For most pets with kidney disease, their quality of life can be supported and improved for many months and even years following diagnosis. It is important to work with your veterinarian to make a plan that is suited to your individual animal’s situation, and also to recheck and adjust the treatment plan as the disease progresses. Some of my most successful kidney disease patients are those that I have never met, but I have worked with their owner/guardian and local vet through a phone consultation to integrate complementary therapies. A typical example is Bob who was diagnosed with CRF by his local vet.

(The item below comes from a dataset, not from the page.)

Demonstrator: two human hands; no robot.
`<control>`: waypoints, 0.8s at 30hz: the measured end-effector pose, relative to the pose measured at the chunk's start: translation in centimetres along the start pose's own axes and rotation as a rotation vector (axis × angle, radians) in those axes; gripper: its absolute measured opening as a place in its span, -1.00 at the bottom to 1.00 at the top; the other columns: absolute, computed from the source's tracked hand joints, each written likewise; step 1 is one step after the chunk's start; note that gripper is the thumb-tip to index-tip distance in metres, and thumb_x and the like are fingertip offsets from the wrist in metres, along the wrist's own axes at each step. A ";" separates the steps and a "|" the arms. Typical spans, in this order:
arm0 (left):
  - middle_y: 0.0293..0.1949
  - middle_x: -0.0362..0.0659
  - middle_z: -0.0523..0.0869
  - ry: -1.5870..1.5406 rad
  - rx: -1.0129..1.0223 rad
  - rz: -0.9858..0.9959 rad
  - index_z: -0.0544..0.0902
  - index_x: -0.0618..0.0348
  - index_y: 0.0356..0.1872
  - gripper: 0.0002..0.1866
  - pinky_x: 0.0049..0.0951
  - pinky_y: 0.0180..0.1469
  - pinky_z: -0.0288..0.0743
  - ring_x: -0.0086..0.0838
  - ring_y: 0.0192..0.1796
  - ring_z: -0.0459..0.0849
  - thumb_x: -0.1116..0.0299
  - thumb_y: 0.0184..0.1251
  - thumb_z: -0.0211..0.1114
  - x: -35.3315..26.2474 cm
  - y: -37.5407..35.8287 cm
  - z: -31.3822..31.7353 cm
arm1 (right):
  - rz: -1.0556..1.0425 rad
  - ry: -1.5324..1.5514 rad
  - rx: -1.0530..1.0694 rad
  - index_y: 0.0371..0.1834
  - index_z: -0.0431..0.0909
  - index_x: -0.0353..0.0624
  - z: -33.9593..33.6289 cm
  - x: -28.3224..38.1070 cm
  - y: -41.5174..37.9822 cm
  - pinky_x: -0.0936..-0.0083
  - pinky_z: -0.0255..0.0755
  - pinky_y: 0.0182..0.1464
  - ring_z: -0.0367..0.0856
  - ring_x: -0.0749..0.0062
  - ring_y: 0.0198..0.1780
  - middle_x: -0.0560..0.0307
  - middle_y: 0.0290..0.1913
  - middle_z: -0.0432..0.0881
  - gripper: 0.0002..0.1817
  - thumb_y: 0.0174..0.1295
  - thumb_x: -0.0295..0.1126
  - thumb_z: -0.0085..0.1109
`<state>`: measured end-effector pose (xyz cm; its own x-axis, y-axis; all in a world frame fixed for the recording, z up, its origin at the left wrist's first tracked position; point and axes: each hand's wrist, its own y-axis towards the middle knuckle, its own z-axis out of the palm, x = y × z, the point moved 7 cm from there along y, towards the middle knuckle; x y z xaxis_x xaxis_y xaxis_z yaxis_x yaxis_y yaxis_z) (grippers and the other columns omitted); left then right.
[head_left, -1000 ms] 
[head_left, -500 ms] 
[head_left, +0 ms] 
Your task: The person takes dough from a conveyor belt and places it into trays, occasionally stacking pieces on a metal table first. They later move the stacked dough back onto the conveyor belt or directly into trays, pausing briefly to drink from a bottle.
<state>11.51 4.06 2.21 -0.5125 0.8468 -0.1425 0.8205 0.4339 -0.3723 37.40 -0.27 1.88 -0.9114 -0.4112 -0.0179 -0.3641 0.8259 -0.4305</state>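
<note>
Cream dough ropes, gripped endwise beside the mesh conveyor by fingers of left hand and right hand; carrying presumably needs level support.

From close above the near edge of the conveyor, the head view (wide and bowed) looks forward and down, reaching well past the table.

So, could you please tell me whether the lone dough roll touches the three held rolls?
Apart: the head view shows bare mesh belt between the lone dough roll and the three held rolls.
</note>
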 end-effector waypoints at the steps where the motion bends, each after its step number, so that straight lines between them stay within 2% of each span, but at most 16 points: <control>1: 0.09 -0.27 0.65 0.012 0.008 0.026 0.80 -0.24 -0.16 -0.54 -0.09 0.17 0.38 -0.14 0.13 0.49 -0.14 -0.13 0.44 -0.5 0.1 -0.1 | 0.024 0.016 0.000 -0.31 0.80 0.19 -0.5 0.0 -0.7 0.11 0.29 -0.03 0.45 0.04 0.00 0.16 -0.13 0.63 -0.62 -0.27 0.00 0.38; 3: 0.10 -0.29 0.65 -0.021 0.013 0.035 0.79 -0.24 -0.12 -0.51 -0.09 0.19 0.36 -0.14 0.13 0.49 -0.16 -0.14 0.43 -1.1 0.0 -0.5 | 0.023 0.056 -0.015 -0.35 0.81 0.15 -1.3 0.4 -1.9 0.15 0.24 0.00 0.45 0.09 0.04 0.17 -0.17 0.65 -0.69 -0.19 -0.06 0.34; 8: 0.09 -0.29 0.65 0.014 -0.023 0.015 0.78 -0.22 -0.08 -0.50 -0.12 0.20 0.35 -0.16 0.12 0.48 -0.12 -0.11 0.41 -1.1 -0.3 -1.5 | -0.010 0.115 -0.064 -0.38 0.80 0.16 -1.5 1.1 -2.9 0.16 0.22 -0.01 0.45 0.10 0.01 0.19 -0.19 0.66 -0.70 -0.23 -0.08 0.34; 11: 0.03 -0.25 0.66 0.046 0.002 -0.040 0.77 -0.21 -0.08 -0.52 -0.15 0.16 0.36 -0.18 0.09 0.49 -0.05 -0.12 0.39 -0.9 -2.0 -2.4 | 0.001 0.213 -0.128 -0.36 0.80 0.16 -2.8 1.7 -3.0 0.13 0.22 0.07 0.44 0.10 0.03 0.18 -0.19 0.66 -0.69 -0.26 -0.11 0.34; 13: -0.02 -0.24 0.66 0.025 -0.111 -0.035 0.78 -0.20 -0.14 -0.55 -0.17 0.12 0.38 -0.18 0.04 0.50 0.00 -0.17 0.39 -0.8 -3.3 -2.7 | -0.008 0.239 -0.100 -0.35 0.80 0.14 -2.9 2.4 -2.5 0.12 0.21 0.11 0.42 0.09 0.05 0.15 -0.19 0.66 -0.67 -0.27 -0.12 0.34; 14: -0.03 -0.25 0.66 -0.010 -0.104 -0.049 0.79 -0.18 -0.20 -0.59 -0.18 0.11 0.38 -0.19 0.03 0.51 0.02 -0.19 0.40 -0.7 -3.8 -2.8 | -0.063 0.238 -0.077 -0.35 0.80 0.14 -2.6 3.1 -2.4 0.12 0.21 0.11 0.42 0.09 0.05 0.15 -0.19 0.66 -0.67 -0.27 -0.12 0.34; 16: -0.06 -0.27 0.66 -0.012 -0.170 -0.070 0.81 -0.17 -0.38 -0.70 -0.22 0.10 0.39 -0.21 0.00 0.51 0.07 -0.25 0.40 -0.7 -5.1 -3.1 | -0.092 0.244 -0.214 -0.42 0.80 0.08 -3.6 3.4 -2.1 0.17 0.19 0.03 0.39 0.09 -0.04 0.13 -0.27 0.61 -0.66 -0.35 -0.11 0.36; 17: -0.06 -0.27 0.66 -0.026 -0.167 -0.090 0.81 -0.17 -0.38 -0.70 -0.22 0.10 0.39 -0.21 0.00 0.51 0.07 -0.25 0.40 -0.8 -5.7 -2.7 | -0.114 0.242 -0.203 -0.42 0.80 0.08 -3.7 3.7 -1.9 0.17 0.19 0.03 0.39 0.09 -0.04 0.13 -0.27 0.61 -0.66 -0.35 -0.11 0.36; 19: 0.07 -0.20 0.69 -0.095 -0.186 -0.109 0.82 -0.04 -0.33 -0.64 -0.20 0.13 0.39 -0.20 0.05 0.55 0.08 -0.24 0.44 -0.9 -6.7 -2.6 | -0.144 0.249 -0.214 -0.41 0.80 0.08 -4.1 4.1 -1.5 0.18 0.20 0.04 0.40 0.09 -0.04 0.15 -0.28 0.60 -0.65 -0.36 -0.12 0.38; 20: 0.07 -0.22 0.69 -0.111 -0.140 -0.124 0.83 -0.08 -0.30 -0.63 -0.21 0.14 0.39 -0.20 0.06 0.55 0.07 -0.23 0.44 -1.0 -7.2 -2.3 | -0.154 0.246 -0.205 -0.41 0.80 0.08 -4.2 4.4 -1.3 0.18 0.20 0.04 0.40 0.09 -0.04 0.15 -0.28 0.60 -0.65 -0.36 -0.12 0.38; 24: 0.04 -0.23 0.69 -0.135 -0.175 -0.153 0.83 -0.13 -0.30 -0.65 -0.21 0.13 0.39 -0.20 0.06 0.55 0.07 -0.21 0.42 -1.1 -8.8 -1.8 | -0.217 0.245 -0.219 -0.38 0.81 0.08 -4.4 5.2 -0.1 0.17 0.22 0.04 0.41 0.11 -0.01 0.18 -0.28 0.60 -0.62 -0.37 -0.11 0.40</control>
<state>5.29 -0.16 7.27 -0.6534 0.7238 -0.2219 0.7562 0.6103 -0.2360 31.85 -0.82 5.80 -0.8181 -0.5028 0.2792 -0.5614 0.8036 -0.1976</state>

Being an older fellow who was easily stressed when going in the car, his owner wanted to help him with whatever she could do for him at home. Bob was lethargic, had a poor appetite and vomited often. His blood tests showed elevations of his kidney parameters, indicating that more than two-thirds of his kidneys were damaged beyond repair, and his vet was worried about his quality of life.

I recommended a well-balanced diet with high-quality protein and optimal amounts of vitamins, antioxidants and omega 3 fatty acids. In addition to this, we made Bob a combination remedy of complementary therapies, which his owner could just drop into his water bowl, since he was difficult to dose directly. All that was needed was for him to sip a few drops of the water to receive a dose, and because of his kidney disease, he was drinking a lot of water which made this easy. Bob really enjoyed his new diet and after a few days his owner reported that he was “playing like a kitten” for the first time in months. His vomiting stopped and he went on to live happily for years, much to the delight of his owner! If your pet is suffering from a kidney condition, please first seek advice from an experienced veterinarian on how to manage this condition, and if the use of complementary or alternative therapies would be effective for your pet.